Finished the night at YouTube after a shower. In honor of Buzzr running a long-lost episode of Password Plus from 1982 with Lucille Ball and Dick Martin, I ran a few other episodes of shows that are mostly lost or not well-known now. Plus isn't the only game show with episodes missing. Before videotape became cheaper in the mid-80's, game shows were among the genres mostly likely to be wiped and reused by networks. NBC wiped the entire run of the original 60's The Match Game, before CBS revamped it to the wacky format that's still in use today. This all-star episode from 1964 featuring Betty White, Bennett Cerf, Robert Q. Lewis, Henry Morgan, Joan Fontaine, and Peggy Cass is one of three surviving shows currently online.

The Richard Dawson Family Feud is missing a lot, too.
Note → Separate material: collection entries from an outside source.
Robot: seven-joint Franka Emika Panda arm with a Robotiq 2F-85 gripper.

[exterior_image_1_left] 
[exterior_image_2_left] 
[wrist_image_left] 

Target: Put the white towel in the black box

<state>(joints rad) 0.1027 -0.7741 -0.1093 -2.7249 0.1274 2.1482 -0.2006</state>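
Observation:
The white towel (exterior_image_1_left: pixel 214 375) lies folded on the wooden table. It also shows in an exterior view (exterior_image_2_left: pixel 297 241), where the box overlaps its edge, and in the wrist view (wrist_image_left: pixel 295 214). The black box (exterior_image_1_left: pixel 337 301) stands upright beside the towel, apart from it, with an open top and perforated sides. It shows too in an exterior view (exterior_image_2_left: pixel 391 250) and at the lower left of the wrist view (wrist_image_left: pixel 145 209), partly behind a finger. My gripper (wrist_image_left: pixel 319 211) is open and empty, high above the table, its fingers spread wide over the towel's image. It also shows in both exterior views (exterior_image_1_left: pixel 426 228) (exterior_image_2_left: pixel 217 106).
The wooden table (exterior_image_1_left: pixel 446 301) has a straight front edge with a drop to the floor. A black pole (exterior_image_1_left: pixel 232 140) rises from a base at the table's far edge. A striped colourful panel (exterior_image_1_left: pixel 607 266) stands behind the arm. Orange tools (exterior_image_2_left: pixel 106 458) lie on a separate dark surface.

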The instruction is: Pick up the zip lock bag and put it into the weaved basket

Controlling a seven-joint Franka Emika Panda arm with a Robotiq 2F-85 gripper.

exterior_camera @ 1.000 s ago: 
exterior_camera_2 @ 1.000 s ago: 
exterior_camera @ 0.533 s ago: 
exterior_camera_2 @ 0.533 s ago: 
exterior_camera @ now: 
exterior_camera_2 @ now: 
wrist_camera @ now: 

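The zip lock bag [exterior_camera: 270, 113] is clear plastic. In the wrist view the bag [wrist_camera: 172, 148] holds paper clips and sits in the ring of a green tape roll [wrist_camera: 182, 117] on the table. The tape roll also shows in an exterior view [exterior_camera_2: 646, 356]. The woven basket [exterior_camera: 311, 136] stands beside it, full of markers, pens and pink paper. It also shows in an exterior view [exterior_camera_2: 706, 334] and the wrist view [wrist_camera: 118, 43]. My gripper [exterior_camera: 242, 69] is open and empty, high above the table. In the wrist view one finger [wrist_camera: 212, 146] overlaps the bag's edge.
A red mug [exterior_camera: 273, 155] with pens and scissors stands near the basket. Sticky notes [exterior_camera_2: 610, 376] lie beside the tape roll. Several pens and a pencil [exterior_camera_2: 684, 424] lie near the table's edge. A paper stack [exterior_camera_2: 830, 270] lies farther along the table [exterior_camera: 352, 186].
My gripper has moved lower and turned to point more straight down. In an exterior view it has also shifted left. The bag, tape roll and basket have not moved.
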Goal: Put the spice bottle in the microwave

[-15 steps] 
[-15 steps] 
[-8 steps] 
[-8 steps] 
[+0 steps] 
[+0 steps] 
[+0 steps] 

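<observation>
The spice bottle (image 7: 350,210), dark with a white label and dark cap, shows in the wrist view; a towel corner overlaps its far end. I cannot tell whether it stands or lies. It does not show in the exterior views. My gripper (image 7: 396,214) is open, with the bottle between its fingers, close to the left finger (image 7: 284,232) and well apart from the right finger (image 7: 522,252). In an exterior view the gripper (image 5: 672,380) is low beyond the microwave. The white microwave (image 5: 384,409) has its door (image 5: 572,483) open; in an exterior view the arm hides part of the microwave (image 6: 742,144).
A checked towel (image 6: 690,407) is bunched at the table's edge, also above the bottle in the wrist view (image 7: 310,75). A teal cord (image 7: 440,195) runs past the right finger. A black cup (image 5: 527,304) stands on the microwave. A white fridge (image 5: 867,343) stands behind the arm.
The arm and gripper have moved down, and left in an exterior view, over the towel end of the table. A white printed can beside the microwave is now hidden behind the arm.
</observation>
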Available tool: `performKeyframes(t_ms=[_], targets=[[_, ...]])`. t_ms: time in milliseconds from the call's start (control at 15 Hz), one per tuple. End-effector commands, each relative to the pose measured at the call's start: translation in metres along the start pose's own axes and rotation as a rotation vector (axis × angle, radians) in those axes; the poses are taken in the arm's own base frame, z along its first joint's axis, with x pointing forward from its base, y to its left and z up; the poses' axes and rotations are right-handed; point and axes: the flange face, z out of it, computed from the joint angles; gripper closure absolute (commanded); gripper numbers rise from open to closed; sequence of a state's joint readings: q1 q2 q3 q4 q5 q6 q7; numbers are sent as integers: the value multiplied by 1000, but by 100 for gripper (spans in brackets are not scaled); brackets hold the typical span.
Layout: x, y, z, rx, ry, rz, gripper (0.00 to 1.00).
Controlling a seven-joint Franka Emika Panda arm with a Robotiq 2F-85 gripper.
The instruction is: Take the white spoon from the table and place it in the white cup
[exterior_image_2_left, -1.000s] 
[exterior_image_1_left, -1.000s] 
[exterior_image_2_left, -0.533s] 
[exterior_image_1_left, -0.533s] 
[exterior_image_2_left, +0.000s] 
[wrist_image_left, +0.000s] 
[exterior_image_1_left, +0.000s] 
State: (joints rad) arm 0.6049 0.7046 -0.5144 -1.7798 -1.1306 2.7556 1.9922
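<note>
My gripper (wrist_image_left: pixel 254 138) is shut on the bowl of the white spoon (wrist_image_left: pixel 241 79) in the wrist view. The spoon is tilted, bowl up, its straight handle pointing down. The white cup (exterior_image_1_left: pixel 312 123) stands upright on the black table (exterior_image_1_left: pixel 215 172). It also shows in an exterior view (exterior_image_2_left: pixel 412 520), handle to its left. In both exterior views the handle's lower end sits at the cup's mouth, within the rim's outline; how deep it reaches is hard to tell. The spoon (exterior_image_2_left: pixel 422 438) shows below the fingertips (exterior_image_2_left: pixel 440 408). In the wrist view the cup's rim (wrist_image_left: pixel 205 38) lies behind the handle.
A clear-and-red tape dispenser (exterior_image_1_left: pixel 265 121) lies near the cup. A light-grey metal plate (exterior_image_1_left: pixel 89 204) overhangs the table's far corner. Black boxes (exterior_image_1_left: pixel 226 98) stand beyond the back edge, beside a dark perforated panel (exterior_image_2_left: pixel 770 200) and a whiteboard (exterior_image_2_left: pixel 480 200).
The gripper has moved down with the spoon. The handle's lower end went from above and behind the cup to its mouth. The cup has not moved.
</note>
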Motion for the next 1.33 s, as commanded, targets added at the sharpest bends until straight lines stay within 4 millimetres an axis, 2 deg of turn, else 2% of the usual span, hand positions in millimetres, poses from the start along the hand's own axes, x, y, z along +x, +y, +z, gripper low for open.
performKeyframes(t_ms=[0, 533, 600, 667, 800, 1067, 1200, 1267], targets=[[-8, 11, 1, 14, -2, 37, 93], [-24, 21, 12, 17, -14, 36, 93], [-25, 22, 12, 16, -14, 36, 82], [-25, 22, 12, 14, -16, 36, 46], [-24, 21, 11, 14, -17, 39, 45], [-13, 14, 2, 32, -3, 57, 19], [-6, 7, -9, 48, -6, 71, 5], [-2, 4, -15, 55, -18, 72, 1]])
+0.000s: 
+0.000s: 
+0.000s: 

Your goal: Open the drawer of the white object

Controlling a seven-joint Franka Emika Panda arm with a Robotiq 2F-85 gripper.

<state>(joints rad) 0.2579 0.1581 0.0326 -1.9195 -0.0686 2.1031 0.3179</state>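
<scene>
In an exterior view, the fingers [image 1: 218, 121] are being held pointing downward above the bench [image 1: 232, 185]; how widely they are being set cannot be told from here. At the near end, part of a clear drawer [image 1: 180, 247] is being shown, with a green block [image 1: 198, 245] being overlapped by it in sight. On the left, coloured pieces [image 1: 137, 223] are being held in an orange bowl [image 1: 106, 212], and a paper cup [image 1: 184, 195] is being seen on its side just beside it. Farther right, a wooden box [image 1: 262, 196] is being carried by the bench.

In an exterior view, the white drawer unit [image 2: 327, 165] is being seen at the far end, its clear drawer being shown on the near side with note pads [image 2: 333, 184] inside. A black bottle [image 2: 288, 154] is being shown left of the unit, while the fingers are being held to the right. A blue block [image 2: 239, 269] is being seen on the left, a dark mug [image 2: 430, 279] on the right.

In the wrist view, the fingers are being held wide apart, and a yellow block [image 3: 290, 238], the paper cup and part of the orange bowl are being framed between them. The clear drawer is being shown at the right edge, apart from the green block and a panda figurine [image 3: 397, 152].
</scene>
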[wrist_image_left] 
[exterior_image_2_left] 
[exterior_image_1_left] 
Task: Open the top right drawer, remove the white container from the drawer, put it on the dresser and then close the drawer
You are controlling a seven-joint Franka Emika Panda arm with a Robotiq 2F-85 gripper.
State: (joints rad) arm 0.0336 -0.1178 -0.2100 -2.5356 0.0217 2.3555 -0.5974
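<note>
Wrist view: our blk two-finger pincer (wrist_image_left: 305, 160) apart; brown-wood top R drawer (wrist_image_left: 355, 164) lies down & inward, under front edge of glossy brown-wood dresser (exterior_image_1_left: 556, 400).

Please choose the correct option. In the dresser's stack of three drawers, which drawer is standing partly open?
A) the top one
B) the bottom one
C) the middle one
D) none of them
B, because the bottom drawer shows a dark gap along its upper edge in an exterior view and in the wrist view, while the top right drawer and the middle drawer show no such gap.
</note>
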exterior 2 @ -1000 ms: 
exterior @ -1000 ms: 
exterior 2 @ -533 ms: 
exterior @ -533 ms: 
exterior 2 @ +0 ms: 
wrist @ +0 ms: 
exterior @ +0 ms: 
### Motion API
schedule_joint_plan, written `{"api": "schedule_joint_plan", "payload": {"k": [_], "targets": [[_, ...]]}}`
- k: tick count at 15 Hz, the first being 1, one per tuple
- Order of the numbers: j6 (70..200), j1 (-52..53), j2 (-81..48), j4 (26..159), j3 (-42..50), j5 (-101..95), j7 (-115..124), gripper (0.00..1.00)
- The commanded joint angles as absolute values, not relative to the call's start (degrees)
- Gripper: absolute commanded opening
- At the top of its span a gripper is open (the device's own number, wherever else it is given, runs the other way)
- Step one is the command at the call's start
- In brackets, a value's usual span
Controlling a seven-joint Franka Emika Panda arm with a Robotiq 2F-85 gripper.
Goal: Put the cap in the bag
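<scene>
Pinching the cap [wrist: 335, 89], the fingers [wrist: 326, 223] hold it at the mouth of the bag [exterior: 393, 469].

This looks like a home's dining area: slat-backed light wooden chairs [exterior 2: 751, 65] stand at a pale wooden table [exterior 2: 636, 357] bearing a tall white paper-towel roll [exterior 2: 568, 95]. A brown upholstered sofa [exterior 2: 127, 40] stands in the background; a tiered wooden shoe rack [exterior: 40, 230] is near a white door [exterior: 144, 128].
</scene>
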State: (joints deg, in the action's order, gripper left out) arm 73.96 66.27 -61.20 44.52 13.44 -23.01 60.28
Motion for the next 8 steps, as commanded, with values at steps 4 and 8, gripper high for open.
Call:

ABC erased shows into the early 80's. Episodes before 1982 are sort of scattered, including this one from 1981 where Johnny Gilbert does the announcing. Poor Gene Wood had an accident with a chainsaw and was out for several weeks.

Individual producers didn't do so well with keeping their shows around, either. NBC had ended erasing tapes by the time Sale of the Century debuted in 1983...but producer Reg Grundy would erase them until the end of the decade. That's why you're more likely to see a syndicated episode from 1985 or one of the episodes from the show's final year in 1988-1989 on Buzzr than an early episode...and probably why the premiere episode seen here is in such horrible shape.

Some later flops are hard to find as well. Nickelodeon still has most of its older shows around and has re-run them on its channels and on Paramount Plus. Splat! is one of the few that's mostly missing. Between shows in 2004, kids at Nickelodeon Studios in Universal Florida would compete at messy tasks. Winner got slimed. It was cute and the kids look like they're having fun. Too bad the interstiles only lasted five months, and this was the last show to be filmed at the Nick Studios before they shut down. Only two episodes and a lot of fragments exist today. 

Not everything that's lost stays missing. Within the last six months, someone posted almost all of the episodes from the long-vanished 1975 music game show Musical Chairs on YouTube. This one is significant in several ways. It boasted the first black game show host, super-hip singer Adam Wade, and an all-star array of performers on their way up, like country singer Linda Hargrove, or down, like Bobby Rydell and Broadway star Gretchen Wyler, along with an extremely mid-70's geometric set. Too bad it only lasted a few months. The game play is complicated, but there's some great songs here.